The first acquisition unit 101 acquires the detection result of the first sensor 1 via the gateway 4 and the network N1. In the present embodiment, the first acquisition unit 101 acquires the detection result of the first sensor 1 and the time stamp related to the time when the person B1 is detected by the first sensor 1 in association with each other. The "time when a person is detected" here is a time when the person B1 enters the work area A1 and / or a time when the person B1 leaves the work area A1. That is, the first acquisition unit 101 acquires the first time information regarding the time when the person B1 exists in the work area A1. The first time information includes a time stamp relating to the acquired time (the time when the person B1 is detected by the first sensor 1). In the present embodiment, the time stamp is attached at the time when the detection result from the first sensor 1 is acquired by the gateway 4 as an example. Therefore, although strictly speaking, the time represented by the time stamp is different from the time when the detection result is acquired by the first sensor 1, they generally match.

The second acquisition unit 102 acquires the detection result of the second sensor 2 via the repeater 20, the gateway 4, and the network N1. In the present embodiment, the second acquisition unit 102 acquires the detection result of the second sensor 2 and the time stamp related to the time when the predetermined operation is detected by the second sensor 2 in association with each other. The "time when a predetermined operation is detected" here is the start time of the predetermined operation and / or the end time of the predetermined operation. That is, the second acquisition unit 102 acquires the second time information regarding the operation time during which the person B1 is performing a predetermined operation in the work area A1. The second time information includes a time stamp relating to the acquired time (time when a predetermined operation is detected by the second sensor 2). In the present embodiment, the time stamp is attached at the time when the detection result from the second sensor 2 is acquired by the gateway 4 as an example. Therefore, although strictly speaking, the time represented by the time stamp is different from the time when the detection result is acquired by the second sensor 2, they generally match.

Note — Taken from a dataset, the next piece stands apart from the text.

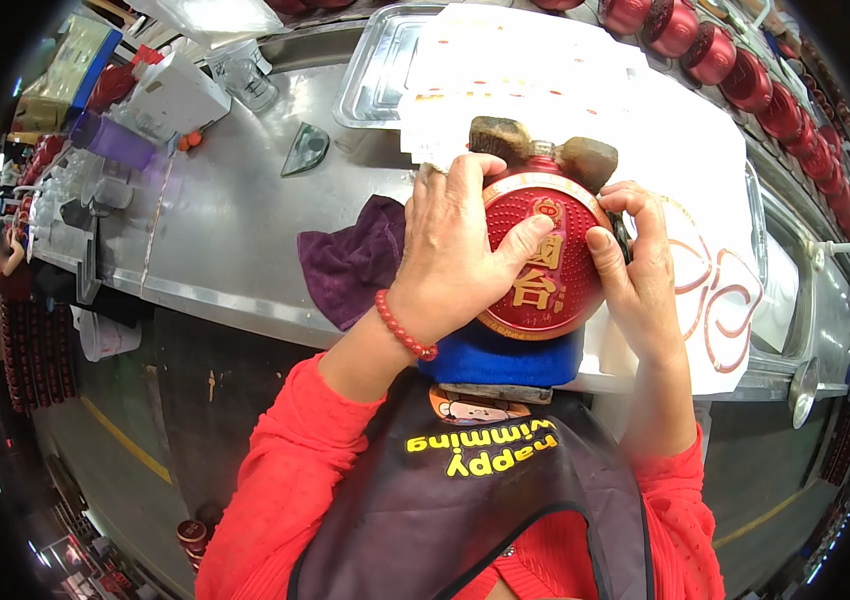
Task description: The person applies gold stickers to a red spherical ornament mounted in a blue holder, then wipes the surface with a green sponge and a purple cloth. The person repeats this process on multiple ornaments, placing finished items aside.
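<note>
A round, flat red bottle (515, 235) with raised gold characters and a gold-patterned rim lies face up in front of me, its short neck (542, 149) pointing away. My left hand (455, 240) is closed on its left side, the thumb pressed on the face. Curled at the upper right edge, my right hand (640, 265) grips the rim between thumb and fingers. Two worn brown blocks (500, 137) flank the neck. Under the near side of the bottle is a blue padded cloth (535, 362). The fingertips behind the rim are partly hidden.
A purple cloth (353, 262) lies left of the bottle on the metal table (245, 235). White sheets (545, 60) spread behind it, with curved orange-edged strips (735, 310) at right. A clear tray (370, 80) stands behind; red bottles (710, 52) line the far right.
</note>
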Demonstrator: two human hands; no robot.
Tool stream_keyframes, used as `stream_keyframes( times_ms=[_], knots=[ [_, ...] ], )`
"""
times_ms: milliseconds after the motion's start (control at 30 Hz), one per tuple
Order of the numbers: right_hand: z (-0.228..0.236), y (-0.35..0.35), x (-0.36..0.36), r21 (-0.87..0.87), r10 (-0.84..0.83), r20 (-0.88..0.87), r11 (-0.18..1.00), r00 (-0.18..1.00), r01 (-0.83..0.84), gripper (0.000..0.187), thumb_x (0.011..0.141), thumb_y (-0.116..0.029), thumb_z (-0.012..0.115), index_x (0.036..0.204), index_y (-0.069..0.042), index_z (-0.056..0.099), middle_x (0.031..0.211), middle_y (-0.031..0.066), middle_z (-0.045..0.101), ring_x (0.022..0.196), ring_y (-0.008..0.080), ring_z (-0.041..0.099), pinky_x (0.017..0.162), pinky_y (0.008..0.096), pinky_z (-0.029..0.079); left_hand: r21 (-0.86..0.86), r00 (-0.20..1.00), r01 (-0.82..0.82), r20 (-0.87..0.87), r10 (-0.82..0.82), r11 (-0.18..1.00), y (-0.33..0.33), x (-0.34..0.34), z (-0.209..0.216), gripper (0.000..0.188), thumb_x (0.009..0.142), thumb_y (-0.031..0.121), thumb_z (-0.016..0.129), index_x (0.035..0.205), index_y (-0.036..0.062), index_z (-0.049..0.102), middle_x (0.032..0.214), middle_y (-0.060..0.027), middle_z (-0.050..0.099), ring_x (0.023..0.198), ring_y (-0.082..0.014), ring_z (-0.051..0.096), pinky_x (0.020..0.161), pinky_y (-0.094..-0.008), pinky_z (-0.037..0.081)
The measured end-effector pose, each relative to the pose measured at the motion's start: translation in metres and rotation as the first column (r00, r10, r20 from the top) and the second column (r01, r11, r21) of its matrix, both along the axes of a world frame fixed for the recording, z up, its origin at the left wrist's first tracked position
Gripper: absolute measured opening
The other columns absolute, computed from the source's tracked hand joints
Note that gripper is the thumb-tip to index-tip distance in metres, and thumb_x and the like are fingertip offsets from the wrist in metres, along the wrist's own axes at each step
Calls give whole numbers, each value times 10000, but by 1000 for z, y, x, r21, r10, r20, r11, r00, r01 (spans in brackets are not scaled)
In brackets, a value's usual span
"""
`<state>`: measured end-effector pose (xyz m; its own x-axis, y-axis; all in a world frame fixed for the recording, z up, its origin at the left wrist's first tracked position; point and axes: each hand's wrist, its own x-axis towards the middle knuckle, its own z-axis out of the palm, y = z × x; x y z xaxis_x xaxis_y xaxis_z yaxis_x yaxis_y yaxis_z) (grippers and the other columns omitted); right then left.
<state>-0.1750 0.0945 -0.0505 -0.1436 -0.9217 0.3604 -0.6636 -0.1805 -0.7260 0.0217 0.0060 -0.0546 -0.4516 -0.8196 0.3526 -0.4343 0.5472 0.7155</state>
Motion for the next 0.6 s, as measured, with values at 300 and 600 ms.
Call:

In the present embodiment, the second sensor 2 detects the movement of the lever C11 of the jig C1 as described above. Therefore, the time when the second sensor 2 detects the predetermined operation corresponds to the time when the operation of the jig C1 (or the person B1) is detected. That is, in the present embodiment, the second acquisition unit 102 is for the operation time of the jig C1 used in the work area A1 (start time and / or end time of the operation of the jig C1) or for the work of the person B1. Acquires the operation time and the like as the second time information.

Further, in the present embodiment, as described above, both the first time information and the second time information include a time stamp. In other words, at least one of the first time information and the second time information includes a time stamp regarding the acquired time.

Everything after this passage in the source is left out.